Visto y Oído
John Amos
el poliedro
Hace unos días olvidé una mochila en un taxi: a pesar de poner una denuncia, escribir a todas las asociaciones del ramo de la ciudad y llamar a diario a la Oficina de Objetos Perdidos municipal del sitio, nunca he vuelto a saber de ella, ni de los valiosos objetos personales que llevaba en ella; algunos de los cuales también podrían ser valiosos para cualquiera, un cualquiera sin amor al prójimo, en este caso. Una clave para no poder recuperarlos, según he deducido, es que pagué con un billete, no con tarjeta. Si pagas con tarjeta o móvil, hay rastro, y no descarto que el taxista sea quien se ha quedado con la bolsa personal de marras precisamente por eso; pudiendo alegar que un siguiente cliente -alguien es el granuja- robara lo que no es suyo al acomodarse en el asiento trasero del vehículo de servicio público. Una posibilidad remota. La tentación es grande. El incentivo para agenciarse lo ajeno es natural en ese pequeño porcentaje de personas que carece de frenos morales si se ve con coartada y sin riesgo de ser pillado. (Por cierto, el otro día a un cliente de un establecimiento no le funcionaba su plástico, y por no sé qué, dijo "¿Puedo pagar en dinero negro?", para mayor cachondeo del camarero... y apuro del interfecto).

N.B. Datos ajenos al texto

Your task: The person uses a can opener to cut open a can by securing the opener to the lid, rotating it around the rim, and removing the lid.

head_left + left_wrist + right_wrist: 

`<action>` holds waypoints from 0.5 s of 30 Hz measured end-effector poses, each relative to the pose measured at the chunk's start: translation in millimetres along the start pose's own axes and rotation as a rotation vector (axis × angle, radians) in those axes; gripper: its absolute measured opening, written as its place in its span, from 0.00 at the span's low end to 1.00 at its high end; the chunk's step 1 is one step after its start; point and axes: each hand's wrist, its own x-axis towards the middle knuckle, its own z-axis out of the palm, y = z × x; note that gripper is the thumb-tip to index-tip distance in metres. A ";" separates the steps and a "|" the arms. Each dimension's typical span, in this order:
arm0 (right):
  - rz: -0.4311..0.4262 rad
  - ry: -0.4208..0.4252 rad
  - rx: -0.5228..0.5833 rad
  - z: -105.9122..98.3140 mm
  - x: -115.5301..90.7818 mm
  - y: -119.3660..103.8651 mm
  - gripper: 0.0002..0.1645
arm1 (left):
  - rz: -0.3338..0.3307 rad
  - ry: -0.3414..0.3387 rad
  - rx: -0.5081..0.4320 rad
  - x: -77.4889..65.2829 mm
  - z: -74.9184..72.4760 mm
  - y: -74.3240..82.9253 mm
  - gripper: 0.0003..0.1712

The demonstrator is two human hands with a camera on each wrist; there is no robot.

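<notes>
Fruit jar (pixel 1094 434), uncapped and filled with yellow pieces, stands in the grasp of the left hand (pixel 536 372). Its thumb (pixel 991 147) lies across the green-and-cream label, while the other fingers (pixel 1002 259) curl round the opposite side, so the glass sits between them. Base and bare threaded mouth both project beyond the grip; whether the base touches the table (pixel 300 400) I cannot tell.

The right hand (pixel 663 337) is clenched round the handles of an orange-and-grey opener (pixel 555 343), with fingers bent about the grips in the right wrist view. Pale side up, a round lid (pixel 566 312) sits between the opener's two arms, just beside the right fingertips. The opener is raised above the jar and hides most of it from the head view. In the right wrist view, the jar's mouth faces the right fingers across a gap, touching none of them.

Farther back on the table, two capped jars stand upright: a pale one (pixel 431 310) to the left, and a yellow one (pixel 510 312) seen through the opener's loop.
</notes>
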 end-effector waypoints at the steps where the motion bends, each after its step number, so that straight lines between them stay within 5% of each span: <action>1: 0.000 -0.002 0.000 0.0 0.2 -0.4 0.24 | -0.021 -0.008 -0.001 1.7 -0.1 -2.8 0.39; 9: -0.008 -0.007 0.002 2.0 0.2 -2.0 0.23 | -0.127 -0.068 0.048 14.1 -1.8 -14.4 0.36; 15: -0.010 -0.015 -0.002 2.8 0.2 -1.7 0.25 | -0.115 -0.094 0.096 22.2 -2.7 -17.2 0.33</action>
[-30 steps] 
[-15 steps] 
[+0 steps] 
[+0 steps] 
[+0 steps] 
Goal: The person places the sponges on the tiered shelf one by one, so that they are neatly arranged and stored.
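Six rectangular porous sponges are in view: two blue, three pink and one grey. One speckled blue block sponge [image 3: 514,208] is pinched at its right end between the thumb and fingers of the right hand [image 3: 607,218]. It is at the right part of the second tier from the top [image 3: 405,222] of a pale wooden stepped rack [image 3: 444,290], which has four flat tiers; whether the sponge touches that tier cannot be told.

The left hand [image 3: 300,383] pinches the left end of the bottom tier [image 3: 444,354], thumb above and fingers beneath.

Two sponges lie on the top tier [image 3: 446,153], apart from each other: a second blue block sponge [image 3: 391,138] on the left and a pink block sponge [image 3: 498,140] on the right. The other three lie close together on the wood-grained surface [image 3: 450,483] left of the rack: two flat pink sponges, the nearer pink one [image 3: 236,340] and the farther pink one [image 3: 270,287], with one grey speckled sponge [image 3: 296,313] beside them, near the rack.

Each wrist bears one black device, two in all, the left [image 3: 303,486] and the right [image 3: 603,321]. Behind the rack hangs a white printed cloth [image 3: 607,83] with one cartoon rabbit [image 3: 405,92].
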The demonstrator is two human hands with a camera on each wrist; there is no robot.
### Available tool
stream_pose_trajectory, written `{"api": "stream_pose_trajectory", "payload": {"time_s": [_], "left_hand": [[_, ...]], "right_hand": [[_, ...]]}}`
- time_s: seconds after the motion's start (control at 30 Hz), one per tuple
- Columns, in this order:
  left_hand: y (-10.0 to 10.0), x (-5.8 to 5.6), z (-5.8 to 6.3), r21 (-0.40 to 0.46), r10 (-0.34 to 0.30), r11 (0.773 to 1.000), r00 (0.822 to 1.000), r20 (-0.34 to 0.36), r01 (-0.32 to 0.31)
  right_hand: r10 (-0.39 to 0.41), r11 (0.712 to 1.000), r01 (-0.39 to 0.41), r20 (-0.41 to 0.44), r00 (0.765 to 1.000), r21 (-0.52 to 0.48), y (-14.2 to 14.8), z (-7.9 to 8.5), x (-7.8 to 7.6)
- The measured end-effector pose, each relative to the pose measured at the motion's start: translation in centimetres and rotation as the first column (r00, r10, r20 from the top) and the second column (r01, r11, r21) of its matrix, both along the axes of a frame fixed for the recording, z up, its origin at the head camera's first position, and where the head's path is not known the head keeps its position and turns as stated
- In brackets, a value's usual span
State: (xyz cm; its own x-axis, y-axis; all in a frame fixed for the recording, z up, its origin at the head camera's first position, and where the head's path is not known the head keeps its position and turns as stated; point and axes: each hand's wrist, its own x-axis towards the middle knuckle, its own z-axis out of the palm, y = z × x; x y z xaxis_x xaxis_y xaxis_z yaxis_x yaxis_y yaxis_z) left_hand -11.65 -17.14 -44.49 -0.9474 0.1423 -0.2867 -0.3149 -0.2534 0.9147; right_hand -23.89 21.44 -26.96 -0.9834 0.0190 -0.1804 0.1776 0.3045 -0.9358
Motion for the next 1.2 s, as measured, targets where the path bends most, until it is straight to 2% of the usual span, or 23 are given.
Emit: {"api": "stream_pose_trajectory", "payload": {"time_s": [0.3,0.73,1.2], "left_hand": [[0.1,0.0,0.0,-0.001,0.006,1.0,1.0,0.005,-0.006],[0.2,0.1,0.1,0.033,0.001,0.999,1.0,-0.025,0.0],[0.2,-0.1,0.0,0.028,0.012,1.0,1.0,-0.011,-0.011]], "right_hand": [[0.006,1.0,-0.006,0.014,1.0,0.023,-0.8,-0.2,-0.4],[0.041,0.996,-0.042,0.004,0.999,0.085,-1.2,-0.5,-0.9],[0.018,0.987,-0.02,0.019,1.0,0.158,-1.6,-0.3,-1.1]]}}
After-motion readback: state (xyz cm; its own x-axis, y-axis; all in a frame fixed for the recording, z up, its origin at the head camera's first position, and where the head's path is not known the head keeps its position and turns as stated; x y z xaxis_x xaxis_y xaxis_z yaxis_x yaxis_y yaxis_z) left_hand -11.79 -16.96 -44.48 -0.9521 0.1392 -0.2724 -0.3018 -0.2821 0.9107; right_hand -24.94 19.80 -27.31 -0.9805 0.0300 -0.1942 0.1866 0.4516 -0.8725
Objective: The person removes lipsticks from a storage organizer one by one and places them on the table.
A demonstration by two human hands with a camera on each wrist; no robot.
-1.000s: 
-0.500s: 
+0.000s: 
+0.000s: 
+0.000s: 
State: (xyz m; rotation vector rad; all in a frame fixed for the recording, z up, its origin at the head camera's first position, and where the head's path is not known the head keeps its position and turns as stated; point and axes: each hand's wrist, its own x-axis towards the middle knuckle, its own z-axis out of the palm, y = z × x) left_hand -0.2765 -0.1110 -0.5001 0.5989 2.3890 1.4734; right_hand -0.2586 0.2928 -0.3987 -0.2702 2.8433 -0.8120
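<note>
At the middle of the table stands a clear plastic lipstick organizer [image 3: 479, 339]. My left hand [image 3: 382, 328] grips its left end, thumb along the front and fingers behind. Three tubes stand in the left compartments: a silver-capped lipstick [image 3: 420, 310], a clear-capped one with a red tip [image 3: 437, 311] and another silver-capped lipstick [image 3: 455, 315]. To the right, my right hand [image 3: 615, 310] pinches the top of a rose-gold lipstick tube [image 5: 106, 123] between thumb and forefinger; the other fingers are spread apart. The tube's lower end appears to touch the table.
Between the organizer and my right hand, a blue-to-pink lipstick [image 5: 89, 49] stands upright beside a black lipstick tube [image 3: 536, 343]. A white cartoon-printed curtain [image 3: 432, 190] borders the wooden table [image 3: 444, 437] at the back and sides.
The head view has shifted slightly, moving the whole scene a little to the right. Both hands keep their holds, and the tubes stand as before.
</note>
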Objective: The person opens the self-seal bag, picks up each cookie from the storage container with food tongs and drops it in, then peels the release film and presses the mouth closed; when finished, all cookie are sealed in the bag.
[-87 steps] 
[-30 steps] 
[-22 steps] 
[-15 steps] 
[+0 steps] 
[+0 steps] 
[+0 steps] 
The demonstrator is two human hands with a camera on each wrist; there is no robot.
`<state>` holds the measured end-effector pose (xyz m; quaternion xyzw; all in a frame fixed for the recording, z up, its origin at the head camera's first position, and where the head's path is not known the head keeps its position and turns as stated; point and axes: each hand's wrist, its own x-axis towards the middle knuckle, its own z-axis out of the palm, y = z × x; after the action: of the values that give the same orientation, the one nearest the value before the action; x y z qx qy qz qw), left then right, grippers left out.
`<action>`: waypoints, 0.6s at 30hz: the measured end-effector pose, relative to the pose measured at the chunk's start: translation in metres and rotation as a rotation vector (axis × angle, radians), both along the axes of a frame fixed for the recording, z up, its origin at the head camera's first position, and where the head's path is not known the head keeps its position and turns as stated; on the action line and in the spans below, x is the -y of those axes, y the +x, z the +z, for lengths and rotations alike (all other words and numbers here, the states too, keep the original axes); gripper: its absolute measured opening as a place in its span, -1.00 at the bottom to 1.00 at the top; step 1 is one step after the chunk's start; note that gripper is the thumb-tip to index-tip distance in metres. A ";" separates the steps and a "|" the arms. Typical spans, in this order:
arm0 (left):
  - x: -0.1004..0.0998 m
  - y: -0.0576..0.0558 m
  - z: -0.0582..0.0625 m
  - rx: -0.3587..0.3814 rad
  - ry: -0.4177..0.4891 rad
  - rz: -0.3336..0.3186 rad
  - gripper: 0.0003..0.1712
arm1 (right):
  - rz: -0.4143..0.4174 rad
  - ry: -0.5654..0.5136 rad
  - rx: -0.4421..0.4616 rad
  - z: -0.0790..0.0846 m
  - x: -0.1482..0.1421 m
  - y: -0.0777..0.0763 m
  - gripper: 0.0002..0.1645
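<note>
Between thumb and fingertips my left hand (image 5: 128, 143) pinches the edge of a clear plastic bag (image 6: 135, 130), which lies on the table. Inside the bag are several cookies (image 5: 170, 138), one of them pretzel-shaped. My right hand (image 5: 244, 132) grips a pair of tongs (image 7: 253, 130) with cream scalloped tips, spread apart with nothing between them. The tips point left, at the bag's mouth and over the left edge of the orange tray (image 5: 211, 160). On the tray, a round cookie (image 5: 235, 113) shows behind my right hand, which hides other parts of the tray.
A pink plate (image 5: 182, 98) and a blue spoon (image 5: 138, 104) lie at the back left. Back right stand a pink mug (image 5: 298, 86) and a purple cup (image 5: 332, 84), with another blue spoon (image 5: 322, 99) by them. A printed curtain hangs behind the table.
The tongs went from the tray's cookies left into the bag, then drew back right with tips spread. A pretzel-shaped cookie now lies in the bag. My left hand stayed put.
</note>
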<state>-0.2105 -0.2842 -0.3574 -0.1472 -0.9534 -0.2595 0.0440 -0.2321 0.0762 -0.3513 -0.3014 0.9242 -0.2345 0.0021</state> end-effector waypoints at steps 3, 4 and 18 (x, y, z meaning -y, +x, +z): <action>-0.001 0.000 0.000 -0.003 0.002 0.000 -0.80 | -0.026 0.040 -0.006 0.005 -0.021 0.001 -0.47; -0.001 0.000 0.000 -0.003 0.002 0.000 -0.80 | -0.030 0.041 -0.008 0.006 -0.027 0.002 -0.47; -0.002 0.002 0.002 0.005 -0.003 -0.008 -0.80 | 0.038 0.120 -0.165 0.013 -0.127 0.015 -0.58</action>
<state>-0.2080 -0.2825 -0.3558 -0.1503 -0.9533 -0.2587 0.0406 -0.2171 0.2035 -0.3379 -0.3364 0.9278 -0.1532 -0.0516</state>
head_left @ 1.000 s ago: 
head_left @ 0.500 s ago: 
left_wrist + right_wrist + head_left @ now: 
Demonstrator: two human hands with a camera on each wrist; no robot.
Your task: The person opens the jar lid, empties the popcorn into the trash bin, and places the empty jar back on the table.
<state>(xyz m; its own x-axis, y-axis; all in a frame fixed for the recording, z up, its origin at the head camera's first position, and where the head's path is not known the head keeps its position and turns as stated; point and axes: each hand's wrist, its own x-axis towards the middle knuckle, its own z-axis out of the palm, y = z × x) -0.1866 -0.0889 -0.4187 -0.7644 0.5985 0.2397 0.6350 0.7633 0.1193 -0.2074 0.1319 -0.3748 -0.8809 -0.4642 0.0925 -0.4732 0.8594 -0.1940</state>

Este que narro es un ejemplo menor de la esencia de la mala condición y de la pequeña falta de honestidad, de una versión algo pervertida de la economía como impulso movido por el incentivo, o sea, el estímulo a hacer algo, ya sea un negocio, ya sea un mangazo. El anecdótico caso es, al mismo tiempo, una buena palanca para preguntarse si el pago con instrumentos identificables ajenos a monedas y billetes no es un grave riesgo para la libertad individual. O, dicho de otra forma, si los mecanismos financieros que otorgan una comodidad indudable a particulares y al sistema de transacciones no son el caldo de cultivo de una ganancia de pescadores, la de los Grandes Hermanos que todo lo ven en el proceloso universo digital. En lo financiero, en lo comercial y en el consumo, la vida que vivimos no deja de ser una cancha donde se dirime una dialéctica entre libertad individual y seguridad. Igual que en un pueblo o barrio uno disfruta de la protección que confiere la cosa comunitaria y visible, por lo mismo pierde capacidad de ser independiente y, digámoslo en corto, libre. El binomio seguridad/libertad tiene mucho de ideológico y fluye entre un continuum entre liberalismo y control institucional, en el marco de la microeconomía, la que trata de las actividades individuales y de las empresas. Esa economía de la que Hacienda hace su teta para nutrir la causa común, de la mano de las omnipresentes entidades bancarias.
En distintos lugares de planeta -pongamos el planeta Unión Europea-, se vienen levantando voces que denuncian que el acorralamiento del dinero en efectivo en favor de los instrumentos de pago trazables es una forma de totalitarismo que va más allá de la evidente comodidad en los cobros y pagos, y que a la postre pone mayor poder en las manos de quienes -pocos- dominan los datos, y merman la intimidad de la gente de a pie, las personas que pueden ser identificadas en todo su patrimonio, sus vidas y sus movimientos físicos por el ojo que todo lo ve. En la sede y centro de la economía europea -pongamos que hablo de Berlín- hay muchos comercios que no aceptan tarjetas de crédito para pagar compras menores o mediana. Por otros motivos, más liberales y menos socialistas, sucede otro tanto en el Reino Unido: una manifestación en Londres hace unos días reclamaba el derecho a no ser controlados por el dinero de plástico, y el de poder pagar con billetes usados. No se trata de dinero negro ni de evasión fiscal: se trata de no estar en manos de quién sabe quién.